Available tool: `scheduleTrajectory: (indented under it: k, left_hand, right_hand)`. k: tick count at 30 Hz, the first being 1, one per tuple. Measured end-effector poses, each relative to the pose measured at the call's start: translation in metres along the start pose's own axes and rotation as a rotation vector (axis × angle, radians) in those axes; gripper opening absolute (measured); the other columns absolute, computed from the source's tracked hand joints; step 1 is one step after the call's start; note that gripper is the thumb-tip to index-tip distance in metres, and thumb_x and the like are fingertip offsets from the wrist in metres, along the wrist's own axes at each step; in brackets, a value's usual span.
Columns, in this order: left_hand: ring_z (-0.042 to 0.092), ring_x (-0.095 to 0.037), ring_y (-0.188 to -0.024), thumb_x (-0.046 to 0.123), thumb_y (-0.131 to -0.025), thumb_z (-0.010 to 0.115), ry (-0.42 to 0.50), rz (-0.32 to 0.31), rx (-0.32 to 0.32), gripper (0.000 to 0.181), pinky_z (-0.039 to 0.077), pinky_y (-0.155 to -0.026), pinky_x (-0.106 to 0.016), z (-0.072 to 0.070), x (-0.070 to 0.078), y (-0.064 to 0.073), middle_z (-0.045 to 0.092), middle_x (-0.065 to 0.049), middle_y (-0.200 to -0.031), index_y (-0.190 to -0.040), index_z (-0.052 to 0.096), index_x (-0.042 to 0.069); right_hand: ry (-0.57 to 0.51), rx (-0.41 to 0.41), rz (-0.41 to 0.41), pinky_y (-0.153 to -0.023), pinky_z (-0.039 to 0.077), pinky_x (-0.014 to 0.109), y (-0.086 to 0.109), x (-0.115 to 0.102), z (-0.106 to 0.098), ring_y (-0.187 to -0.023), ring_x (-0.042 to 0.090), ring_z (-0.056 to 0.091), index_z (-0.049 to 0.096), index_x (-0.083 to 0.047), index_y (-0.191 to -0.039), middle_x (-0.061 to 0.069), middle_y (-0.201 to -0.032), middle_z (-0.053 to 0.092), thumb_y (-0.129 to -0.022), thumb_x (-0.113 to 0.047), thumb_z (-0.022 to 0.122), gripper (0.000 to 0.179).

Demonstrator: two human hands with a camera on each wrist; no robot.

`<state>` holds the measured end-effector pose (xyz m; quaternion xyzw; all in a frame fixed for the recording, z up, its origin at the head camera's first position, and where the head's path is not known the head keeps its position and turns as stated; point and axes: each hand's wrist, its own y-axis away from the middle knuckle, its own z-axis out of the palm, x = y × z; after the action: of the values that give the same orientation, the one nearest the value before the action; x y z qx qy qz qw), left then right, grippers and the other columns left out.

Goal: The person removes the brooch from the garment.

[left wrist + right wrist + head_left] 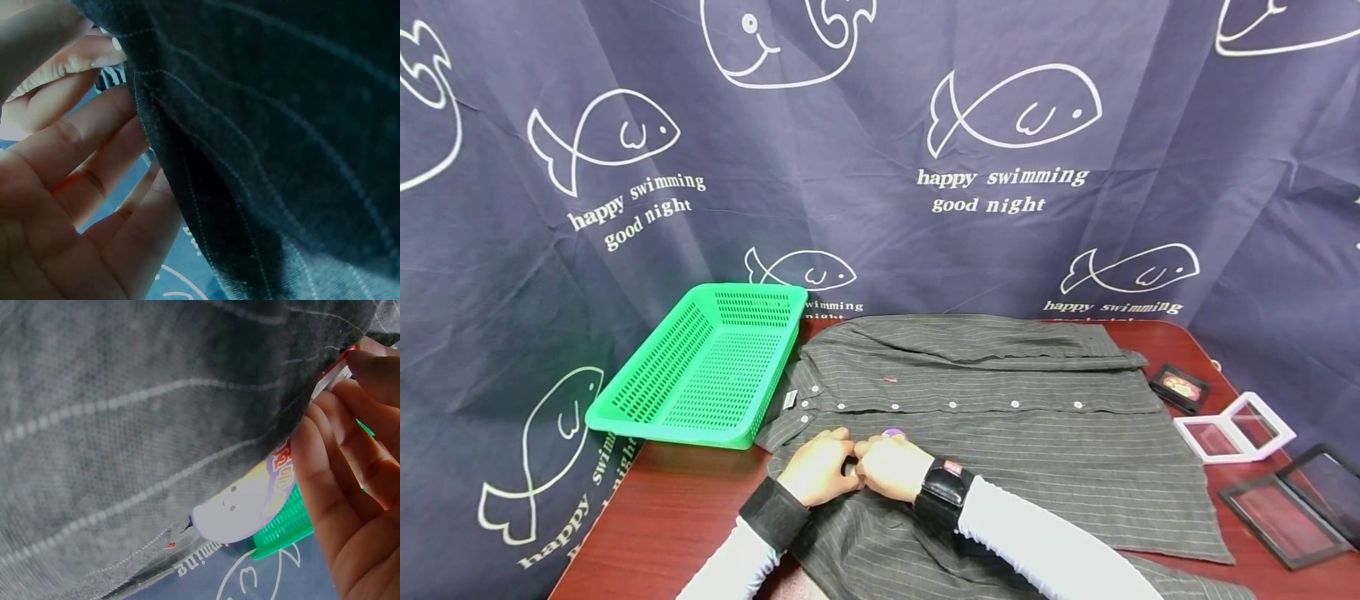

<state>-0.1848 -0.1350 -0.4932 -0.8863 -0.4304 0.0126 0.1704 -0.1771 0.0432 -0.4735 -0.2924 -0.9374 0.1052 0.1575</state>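
A dark grey striped shirt [1000, 450] with white buttons lies spread over the table. My left hand [822, 468] pinches its cloth near the collar end, fingers behind the cloth edge in the left wrist view. Right against it, my right hand [891, 467] pinches the same part of the shirt, its fingertips [315, 415] at the cloth edge. A small red-and-white piece [334, 372] shows between the right fingers, mostly hidden. Beside them, a rounded purple-edged label with a smiling face [244, 503] sticks out from behind the cloth.
A green plastic basket [752, 429] stands at the left, beside the collar. To the right lie a small black case [1180, 387], a white hinged frame [1213, 442] and a black hinged frame [1288, 517]. A fish-patterned curtain [880, 167] hangs behind the red-brown table [658, 500].
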Motion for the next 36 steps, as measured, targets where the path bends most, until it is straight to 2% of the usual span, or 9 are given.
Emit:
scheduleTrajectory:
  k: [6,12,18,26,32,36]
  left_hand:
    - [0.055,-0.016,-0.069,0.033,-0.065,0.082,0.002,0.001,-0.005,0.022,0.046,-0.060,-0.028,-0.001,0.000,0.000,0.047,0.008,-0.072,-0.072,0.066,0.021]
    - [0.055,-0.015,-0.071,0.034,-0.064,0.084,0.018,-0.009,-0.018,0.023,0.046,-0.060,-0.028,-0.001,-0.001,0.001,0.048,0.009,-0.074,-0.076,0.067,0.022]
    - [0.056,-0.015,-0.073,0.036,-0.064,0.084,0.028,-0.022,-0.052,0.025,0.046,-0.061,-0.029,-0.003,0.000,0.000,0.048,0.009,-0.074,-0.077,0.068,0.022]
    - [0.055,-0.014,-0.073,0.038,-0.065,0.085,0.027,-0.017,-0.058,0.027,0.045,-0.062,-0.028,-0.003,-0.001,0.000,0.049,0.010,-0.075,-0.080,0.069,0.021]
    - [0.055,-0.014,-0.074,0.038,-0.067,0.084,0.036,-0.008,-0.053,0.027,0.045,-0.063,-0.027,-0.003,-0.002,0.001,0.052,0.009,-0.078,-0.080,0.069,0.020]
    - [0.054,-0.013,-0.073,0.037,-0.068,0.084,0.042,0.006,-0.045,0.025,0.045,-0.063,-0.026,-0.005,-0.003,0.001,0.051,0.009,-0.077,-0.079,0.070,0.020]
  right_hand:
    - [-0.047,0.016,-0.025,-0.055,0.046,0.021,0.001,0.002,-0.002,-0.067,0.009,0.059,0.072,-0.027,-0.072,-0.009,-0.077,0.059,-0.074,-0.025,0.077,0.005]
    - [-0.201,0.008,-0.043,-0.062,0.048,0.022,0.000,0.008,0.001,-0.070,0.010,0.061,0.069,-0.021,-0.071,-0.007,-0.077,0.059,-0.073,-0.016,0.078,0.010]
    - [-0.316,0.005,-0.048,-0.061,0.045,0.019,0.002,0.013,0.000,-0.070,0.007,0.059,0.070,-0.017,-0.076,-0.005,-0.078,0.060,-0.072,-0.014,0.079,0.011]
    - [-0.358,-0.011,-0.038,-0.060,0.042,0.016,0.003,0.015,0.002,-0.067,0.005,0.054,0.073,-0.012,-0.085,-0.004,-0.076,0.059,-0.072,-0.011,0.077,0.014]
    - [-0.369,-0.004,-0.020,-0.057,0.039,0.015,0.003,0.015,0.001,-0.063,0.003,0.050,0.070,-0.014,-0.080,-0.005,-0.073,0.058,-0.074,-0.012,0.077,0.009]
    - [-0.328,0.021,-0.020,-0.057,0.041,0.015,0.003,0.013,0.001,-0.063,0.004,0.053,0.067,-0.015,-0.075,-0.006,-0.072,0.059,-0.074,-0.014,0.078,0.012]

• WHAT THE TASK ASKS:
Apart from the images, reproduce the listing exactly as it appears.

• COMPLETED EXERCISE:
Available tool: `scheduleTrajectory: (indented under it: k, left_hand, right_hand)`. k: tick count at 30 Hz, the first being 1, one per tuple. Measured end-effector poses, each relative to the pose measured at the call's start: translation in metres along the start pose's own axes and rotation as a rotation vector (axis × angle, radians) in those axes; gripper opening absolute (measured); the other columns absolute, computed from the source's tracked hand joints; step 1 is one step after the call's start; note that gripper is the thumb-tip to index-tip distance in metres, and thumb_x and the like are fingertip offsets from the wrist in metres, along the wrist's own axes at each step; in brackets, a value's usual span.
Columns, in this order: left_hand: ring_z (-0.042 to 0.092), ring_x (-0.095 to 0.037), ring_y (-0.188 to -0.024), thumb_x (-0.046 to 0.123), thumb_y (-0.131 to -0.025), thumb_z (-0.010 to 0.115), ry (-0.42 to 0.50), rz (-0.32 to 0.31), rx (-0.32 to 0.32), gripper (0.000 to 0.181), pinky_z (-0.039 to 0.077), pinky_y (-0.155 to -0.026), pinky_x (-0.106 to 0.016), z (-0.072 to 0.070), x (-0.070 to 0.078), y (-0.064 to 0.073), middle_z (-0.045 to 0.092), middle_x (-0.065 to 0.049), middle_y (-0.200 to -0.031), index_y (-0.190 to -0.040), index_z (-0.052 to 0.096), index_x (-0.042 to 0.069); right_hand: ry (-0.57 to 0.51), rx (-0.41 to 0.41), rz (-0.41 to 0.41), pinky_y (-0.153 to -0.023), pinky_z (-0.039 to 0.077), pinky_x (-0.014 to 0.109), y (-0.086 to 0.109), x (-0.115 to 0.102), z (-0.106 to 0.098), ring_y (-0.187 to -0.023), ring_x (-0.042 to 0.090), ring_z (-0.056 to 0.091), index_z (-0.049 to 0.096), index_x (-0.083 to 0.047), index_y (-0.191 to -0.039), middle_x (-0.061 to 0.069), middle_y (-0.201 to -0.032), middle_z (-0.053 to 0.092), thumb_y (-0.129 to -0.022), thumb_x (-0.113 to 0.047), thumb_z (-0.022 to 0.122), gripper (0.000 to 0.179).

Demonstrator: two human hands with a camera on each wrist; no robot.

`<state>` holds the measured end-effector pose (xyz m; quaternion xyzw; all in a frame fixed for the recording, z up, its origin at the head camera's first position, and where the head's path is not known the head keeps its position and turns as stated; point and axes: each hand's wrist, its own y-axis away from the middle knuckle, its own z-axis out of the palm, x = y × z; after the action: of the values that give the same orientation, the one nearest the value before the action; x y z qx qy qz qw), left then right, grippers and the other columns left out.

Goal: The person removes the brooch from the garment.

[left wrist + right wrist + head_left] 

<state>-0.1848 -0.1350 -0.4932 -0.8863 -0.4304 0.0126 0.1704 -0.1771 0.0432 -0.4735 -0.2924 -0.9374 0.1052 0.1575</state>
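A dark grey striped shirt [1000, 450] with white buttons lies spread over the table. My left hand [822, 468] pinches its cloth near the collar end, fingers behind the cloth edge in the left wrist view. Right against it, my right hand [891, 467] pinches the same part of the shirt, its fingertips [315, 415] at the cloth edge. A small red-and-white piece [334, 372] shows between the right fingers, mostly hidden. Beside them, a rounded purple-edged label with a smiling face [244, 503] sticks out from behind the cloth.
A green plastic basket [752, 429] stands at the left, beside the collar. To the right lie a small black case [1180, 387], a white hinged frame [1213, 442] and a black hinged frame [1288, 517]. A fish-patterned curtain [880, 167] hangs behind the red-brown table [658, 500].
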Motion for the next 36 steps, as measured, targets where the path bends most, until it is straight to 2% of the usual span, or 9 are given.
Emit:
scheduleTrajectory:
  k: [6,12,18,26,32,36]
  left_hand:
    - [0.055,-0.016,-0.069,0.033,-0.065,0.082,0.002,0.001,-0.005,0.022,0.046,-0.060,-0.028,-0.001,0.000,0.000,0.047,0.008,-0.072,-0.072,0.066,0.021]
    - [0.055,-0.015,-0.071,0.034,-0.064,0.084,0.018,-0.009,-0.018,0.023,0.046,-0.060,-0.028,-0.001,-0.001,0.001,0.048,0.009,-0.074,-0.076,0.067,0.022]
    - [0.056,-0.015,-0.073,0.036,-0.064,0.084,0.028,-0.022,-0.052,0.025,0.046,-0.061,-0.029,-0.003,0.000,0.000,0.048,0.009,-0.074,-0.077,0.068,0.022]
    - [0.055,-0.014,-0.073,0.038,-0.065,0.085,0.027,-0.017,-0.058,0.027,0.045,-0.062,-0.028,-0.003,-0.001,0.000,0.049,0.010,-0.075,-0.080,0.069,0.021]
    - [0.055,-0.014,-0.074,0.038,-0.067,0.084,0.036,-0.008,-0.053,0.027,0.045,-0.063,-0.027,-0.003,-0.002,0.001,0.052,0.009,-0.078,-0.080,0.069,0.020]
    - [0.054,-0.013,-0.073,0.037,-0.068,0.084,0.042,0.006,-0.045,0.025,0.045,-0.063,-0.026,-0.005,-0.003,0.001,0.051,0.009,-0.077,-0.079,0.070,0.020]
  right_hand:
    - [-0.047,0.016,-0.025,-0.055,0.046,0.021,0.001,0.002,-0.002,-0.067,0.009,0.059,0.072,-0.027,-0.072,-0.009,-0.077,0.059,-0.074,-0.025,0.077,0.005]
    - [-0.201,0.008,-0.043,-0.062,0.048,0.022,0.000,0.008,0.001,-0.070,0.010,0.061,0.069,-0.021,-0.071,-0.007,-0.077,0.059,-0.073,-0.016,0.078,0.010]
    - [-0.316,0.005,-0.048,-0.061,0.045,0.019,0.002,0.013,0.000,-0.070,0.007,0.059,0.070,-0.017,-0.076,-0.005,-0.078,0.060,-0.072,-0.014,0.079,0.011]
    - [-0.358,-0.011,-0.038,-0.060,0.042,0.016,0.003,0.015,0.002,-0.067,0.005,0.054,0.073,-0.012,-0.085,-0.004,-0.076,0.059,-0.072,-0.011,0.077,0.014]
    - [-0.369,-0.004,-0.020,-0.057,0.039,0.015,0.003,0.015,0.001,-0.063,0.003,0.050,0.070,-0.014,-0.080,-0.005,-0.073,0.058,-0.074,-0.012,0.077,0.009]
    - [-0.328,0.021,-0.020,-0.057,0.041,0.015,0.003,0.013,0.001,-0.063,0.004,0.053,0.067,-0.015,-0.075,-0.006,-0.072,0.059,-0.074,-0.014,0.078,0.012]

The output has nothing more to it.